◆ Required action
Take the data below and extract the lines from the one with "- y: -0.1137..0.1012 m" to the one with "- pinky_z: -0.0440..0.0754", inclusive, exactly as written.
--
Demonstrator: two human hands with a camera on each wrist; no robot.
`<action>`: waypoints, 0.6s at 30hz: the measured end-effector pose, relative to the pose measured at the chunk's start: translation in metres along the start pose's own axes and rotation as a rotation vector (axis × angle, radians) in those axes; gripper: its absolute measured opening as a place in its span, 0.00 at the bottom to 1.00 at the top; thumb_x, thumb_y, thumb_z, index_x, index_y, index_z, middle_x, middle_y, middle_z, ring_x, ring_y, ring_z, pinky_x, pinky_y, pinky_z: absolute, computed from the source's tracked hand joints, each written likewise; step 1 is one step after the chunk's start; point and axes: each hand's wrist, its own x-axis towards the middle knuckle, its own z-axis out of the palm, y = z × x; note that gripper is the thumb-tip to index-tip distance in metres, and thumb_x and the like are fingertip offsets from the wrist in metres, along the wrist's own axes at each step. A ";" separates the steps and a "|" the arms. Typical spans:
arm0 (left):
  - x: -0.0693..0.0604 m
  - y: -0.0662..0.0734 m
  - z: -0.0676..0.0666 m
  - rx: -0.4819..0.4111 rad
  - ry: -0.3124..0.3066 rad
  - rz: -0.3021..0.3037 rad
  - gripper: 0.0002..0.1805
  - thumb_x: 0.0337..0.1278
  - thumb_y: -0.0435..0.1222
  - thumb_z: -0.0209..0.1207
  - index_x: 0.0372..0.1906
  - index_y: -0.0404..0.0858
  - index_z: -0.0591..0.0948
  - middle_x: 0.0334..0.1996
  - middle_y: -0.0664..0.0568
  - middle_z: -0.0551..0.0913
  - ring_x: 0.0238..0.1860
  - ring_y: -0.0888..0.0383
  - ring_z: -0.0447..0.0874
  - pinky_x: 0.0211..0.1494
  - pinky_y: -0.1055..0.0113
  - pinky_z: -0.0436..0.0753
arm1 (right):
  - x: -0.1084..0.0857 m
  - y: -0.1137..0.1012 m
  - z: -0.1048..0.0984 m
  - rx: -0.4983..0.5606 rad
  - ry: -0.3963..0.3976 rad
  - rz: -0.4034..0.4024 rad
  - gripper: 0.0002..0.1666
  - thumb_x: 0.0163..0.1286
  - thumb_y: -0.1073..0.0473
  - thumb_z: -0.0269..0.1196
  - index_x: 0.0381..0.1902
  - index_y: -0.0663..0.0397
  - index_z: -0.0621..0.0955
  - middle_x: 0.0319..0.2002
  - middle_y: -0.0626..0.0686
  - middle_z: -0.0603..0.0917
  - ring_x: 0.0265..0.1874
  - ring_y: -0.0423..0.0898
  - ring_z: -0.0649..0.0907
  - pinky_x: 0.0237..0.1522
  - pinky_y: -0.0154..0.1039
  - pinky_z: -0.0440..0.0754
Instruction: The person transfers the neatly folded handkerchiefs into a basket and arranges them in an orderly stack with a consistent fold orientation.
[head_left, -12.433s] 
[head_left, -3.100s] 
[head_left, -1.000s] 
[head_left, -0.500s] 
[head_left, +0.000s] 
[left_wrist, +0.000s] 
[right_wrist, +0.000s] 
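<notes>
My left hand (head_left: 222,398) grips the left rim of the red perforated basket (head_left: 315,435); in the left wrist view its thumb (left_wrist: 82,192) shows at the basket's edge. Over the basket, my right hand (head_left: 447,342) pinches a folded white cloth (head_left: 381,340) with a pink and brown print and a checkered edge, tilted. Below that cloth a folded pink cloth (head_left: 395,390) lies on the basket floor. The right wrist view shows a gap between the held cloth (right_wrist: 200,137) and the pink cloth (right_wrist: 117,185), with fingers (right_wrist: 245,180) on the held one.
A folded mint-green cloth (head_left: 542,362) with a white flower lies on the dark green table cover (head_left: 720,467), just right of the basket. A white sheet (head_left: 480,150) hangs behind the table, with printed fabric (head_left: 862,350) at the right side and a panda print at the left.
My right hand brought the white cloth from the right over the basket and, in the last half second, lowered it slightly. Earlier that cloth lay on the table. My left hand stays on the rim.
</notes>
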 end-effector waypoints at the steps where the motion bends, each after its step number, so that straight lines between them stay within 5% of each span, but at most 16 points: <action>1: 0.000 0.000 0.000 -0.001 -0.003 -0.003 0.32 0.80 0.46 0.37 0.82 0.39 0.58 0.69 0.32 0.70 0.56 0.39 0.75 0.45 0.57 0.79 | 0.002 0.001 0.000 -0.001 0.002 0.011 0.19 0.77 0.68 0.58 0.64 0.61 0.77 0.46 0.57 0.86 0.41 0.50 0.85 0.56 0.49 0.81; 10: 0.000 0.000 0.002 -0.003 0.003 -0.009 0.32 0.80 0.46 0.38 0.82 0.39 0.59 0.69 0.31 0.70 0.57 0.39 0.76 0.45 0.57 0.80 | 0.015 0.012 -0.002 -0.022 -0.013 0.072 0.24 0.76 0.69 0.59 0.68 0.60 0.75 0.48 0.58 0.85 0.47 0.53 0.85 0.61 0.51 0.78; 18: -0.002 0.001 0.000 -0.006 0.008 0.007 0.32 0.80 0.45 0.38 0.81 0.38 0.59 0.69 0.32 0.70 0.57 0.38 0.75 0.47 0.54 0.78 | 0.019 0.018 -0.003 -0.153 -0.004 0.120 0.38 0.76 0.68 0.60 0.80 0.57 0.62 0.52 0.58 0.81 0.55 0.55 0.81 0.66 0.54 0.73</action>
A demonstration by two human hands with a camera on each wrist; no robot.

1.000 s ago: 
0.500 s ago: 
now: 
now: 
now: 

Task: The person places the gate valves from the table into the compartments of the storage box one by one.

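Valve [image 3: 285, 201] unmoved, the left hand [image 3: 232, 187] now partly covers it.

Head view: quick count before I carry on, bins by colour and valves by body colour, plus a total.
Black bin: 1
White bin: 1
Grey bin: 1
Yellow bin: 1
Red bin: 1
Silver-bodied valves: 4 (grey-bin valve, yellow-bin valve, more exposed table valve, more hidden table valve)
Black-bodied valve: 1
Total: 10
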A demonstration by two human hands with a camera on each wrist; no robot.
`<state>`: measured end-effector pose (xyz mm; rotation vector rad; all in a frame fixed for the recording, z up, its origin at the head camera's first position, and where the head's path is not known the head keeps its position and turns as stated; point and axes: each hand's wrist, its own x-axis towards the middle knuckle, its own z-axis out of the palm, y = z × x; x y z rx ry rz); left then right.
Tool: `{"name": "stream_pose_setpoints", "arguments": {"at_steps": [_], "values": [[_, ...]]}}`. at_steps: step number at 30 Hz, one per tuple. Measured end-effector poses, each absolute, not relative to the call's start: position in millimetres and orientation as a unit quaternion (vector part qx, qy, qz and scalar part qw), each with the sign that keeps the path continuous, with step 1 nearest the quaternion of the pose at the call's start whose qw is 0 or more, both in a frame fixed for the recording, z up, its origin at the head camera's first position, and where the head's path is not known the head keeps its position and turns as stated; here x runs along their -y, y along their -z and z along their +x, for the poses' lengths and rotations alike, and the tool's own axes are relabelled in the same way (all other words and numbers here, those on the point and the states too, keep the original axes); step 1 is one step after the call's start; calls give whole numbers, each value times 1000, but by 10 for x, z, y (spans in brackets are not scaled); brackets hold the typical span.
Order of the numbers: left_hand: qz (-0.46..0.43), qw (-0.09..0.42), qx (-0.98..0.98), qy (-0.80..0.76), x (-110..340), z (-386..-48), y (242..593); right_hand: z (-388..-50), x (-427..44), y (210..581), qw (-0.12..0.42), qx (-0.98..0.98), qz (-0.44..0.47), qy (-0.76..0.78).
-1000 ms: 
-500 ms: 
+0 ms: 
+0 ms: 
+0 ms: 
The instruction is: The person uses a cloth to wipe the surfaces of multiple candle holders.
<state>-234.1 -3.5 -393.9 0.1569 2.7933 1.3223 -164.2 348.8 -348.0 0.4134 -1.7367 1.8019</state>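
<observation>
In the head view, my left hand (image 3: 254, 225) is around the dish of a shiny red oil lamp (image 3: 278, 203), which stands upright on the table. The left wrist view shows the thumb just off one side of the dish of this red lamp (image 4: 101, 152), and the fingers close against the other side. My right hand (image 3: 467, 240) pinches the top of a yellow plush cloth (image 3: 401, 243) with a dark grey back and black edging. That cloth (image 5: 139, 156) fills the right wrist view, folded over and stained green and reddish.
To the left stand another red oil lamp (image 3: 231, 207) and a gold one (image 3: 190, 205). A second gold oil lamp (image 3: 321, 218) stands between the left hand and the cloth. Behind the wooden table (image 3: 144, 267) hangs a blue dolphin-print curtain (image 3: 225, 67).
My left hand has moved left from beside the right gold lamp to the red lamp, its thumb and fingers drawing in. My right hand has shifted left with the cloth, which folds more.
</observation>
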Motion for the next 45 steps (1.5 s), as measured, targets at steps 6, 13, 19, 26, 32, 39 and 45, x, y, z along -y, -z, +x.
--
◆ Solution to this exercise
  - y: -0.1137..0.1012 m
  - z: -0.1048..0.0984 m
  - rx: -0.4983..0.5606 rad
  - ry: -0.3963..0.3976 rad
  - rz: -0.4034..0.4024 rad
  - gripper: 0.0002..0.1666
  - thumb_x: 0.0163..0.1286
  - thumb_y: -0.1073..0.0473
  - thumb_z: -0.0269..0.1196
  - index_x: 0.0381..0.1902
  - index_y: -0.0663..0.0397
  - index_z: -0.0621..0.0955
  - middle_x: 0.0319..0.2002
  - middle_y: -0.0626..0.0686
  - middle_z: -0.0603..0.0917
  - ring_x: 0.0265..0.1874
  - ring_y: -0.0423..0.0898
  - ring_z: -0.0649..0.0907
  - pinky_x: 0.0237..0.1522
  - pinky_y: -0.0154..0.1039
  - pinky_z: -0.0440..0.0754

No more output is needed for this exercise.